Both genetic and nongenetic factors strongly correlate with the development of osteoporosis (7). Diet and nutrients, as nongenetic factors, have attracted more attention due to their impact on osteoporosis (8, 9). Polyunsaturated fatty acids (PUFAs) consist of two subtypes, n-3 and n-6, and are essential fatty acids acquired mainly through fish and vegetable oils. After consumption, PUFAs can be transformed into a sequence of long-chain derivatives in the human body.
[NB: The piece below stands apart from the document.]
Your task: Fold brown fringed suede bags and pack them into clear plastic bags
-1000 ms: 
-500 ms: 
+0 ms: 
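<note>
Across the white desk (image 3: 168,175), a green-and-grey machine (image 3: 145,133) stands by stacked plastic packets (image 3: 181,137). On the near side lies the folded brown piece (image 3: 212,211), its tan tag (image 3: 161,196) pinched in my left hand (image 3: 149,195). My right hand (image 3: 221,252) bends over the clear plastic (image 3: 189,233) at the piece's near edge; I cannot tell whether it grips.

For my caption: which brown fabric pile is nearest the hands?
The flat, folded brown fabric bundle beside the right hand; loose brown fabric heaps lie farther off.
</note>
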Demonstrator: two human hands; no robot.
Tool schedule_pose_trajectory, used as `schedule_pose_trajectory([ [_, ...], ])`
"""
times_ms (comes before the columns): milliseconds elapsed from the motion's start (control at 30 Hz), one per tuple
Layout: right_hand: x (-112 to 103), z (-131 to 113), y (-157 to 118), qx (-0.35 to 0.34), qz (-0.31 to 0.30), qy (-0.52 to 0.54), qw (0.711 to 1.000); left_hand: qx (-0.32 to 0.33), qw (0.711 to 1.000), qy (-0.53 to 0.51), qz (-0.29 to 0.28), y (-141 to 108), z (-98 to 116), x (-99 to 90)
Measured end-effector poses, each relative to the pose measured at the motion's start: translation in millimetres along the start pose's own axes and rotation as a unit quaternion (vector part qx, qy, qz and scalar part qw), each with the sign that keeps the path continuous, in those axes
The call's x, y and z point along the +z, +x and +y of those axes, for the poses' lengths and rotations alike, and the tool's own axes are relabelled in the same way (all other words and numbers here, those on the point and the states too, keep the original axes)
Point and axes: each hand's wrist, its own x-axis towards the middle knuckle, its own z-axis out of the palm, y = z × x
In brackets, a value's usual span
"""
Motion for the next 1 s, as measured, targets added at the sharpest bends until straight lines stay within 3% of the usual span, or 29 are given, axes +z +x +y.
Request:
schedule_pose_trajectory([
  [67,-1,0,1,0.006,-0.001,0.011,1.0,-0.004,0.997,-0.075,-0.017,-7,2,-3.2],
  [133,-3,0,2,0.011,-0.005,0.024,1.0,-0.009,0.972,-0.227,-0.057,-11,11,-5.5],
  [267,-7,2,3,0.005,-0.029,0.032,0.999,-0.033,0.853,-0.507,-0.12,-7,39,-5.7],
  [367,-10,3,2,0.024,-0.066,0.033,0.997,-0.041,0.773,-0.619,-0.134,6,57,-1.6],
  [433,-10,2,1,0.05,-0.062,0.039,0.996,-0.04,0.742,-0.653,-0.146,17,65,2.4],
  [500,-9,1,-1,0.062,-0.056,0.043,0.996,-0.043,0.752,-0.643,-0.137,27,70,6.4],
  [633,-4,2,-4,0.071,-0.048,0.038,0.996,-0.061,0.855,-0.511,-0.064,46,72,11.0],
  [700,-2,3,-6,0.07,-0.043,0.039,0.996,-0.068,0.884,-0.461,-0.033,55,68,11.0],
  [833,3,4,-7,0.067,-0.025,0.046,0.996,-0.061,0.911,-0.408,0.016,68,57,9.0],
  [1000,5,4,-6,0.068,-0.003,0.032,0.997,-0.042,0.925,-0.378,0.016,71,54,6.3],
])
Alpha-linolenic acid (ALA) can be metabolized into eicosapentaenoic acid (EPA) and docosahexaenoic acid (DHA), all of which are crucial components of n-3 PUFAs. Linoleic acid (LA) can be converted into arachidonic acid (AA), both of which are fundamental constituents of n-6 PUFAs (10, 11). The role of n-6 PUFAs and their metabolites including prostaglandins, leukotrienes, and thromboxanes has been linked to various physiological processes such as inflammation generation, and platelet activation, while the n-3 PUFAs have been proven to trigger opposing physiological effects (12, 13). Previous studies have shown that PUFAs are associated with various chronic diseases, including cardiovascular events (14), diabetes (15), depressive disorders (16), osteoarthritis (17, 18), and osteoporosis (19, 20).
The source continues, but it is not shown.